◆ THE PROBLEM ◆
Look below for the line containing "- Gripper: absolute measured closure"; from there, print each line exactly up to and including the line containing "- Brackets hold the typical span", and stop.
=== Begin Enclosure ===
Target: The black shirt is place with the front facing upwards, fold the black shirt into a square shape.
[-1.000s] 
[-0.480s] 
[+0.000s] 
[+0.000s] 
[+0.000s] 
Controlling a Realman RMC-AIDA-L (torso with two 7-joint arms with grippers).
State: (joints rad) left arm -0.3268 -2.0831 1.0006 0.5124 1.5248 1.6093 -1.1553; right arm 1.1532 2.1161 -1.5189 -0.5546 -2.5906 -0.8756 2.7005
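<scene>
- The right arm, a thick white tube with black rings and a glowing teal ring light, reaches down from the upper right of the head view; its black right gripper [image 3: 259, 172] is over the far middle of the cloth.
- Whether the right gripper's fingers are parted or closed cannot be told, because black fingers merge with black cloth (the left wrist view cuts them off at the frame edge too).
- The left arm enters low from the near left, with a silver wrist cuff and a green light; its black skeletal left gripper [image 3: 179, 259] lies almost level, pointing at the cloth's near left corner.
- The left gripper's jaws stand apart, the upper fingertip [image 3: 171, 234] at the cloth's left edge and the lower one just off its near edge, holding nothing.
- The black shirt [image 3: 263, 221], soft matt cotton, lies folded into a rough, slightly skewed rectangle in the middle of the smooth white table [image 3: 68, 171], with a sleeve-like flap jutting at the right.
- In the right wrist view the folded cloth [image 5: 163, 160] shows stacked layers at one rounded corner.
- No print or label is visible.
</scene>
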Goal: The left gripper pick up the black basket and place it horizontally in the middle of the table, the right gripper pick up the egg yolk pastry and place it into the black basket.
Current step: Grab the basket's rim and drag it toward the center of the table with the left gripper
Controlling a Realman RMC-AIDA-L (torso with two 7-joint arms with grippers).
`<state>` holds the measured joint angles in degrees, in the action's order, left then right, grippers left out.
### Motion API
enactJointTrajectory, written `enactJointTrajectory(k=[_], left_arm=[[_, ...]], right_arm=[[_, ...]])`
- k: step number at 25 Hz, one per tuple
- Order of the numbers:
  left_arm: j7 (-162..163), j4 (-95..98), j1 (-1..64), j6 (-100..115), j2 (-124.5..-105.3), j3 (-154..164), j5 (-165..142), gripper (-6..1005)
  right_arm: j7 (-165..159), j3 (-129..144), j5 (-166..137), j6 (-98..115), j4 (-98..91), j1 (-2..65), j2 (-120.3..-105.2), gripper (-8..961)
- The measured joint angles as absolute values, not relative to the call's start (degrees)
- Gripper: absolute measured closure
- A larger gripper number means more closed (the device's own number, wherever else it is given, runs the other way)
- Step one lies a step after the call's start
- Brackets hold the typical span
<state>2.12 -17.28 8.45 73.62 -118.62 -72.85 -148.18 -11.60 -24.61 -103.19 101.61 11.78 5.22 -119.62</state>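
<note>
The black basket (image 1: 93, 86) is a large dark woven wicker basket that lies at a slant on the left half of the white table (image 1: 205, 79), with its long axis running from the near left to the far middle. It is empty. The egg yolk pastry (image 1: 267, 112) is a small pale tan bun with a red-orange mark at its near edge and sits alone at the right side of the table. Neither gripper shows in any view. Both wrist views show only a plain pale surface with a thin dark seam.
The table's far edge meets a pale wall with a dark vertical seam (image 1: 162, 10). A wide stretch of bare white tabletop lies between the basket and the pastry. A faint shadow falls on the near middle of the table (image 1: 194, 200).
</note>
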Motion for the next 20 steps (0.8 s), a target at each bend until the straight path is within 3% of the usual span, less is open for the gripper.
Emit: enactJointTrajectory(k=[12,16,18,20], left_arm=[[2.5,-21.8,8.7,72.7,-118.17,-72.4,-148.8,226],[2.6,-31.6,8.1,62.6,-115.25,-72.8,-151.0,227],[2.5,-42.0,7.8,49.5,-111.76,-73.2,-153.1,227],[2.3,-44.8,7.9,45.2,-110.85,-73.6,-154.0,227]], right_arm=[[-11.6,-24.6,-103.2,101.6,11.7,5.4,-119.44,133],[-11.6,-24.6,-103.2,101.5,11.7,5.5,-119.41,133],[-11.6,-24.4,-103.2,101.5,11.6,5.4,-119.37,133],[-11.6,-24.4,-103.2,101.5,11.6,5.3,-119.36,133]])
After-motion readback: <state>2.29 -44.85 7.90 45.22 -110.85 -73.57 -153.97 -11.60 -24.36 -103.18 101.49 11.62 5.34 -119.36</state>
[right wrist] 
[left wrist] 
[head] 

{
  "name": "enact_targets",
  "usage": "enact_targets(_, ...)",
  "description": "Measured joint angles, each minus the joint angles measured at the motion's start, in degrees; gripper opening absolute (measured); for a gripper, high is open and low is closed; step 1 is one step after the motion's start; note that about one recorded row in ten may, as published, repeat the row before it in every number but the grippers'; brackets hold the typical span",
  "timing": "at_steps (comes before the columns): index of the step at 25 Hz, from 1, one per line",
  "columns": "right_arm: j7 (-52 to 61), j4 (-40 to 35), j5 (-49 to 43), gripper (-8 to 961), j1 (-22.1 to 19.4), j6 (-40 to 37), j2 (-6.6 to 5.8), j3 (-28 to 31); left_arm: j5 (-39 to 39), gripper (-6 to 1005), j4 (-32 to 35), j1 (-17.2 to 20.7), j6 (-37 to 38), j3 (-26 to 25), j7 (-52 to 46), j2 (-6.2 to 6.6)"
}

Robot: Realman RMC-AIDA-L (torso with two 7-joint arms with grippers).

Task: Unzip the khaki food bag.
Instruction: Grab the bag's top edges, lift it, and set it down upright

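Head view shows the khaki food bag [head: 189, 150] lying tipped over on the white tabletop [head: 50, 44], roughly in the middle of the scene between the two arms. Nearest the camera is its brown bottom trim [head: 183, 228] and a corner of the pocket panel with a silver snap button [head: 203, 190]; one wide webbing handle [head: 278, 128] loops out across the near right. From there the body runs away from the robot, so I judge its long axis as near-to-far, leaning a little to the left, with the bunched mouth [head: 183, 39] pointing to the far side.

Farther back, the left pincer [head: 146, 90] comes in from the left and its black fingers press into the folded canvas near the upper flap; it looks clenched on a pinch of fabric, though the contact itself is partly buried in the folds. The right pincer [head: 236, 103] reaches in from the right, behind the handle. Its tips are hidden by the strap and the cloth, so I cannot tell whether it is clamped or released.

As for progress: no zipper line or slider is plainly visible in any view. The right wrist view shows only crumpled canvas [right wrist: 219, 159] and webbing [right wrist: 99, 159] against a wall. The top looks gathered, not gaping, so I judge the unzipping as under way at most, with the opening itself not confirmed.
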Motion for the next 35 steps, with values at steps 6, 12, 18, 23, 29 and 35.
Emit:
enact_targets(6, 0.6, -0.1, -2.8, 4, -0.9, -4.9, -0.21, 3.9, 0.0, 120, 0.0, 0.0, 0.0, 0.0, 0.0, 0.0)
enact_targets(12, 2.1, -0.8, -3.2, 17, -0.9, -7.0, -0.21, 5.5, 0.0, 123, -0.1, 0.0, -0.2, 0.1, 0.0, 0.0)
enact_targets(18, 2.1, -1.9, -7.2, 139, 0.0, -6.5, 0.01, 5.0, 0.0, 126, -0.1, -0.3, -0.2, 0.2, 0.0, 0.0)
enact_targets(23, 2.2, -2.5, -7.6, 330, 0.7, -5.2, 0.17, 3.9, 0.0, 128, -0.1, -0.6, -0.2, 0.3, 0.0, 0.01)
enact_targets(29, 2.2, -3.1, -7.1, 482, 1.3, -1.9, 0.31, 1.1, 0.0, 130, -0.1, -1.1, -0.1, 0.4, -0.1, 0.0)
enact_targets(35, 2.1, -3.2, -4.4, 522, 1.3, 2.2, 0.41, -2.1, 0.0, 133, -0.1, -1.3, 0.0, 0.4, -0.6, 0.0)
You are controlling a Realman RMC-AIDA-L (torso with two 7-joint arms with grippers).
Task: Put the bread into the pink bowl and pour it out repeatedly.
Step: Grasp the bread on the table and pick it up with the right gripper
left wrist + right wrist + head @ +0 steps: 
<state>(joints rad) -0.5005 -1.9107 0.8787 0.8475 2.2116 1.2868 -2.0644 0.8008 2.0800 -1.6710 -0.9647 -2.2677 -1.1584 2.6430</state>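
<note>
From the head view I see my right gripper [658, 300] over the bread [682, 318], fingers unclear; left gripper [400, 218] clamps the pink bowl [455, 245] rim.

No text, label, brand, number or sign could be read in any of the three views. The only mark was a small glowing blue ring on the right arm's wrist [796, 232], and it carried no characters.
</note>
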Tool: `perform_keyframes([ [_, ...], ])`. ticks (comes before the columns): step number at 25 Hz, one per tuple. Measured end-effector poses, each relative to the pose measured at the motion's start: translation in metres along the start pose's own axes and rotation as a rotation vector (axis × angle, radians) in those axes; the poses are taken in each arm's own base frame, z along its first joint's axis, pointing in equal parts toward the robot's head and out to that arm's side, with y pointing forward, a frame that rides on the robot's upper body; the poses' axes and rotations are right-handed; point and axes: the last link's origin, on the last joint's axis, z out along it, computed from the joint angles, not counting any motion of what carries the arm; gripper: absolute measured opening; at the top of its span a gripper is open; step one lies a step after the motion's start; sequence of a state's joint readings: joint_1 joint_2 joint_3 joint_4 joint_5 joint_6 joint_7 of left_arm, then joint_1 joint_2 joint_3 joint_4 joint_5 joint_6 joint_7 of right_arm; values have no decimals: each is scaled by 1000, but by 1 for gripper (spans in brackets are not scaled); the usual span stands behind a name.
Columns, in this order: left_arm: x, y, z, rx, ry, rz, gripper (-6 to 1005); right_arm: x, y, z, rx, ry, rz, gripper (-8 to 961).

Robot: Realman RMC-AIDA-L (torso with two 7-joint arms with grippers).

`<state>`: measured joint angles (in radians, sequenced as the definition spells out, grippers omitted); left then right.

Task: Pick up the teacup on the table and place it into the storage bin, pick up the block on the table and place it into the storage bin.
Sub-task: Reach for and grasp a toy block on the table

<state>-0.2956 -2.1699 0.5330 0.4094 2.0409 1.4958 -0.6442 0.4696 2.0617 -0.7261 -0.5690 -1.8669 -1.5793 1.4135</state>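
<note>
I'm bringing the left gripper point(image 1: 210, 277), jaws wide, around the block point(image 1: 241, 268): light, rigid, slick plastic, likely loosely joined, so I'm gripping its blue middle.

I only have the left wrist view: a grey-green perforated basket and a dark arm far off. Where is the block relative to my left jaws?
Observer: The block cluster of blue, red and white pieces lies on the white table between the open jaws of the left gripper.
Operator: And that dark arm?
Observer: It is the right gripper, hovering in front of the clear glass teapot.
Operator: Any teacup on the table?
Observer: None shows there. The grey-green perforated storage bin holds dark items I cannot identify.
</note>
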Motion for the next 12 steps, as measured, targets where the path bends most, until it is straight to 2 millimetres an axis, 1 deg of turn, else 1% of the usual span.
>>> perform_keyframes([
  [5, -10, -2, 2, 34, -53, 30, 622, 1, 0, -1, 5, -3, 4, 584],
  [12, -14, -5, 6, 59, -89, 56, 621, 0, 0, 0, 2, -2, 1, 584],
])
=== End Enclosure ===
◆ YOUR RESPONSE ◆
- Gripper: absolute measured closure
- A larger gripper number means more closed (the device's own number, wherever else it is given, runs the other way)
- Step one lies a step after the call's start
- Brackets hold the typical span

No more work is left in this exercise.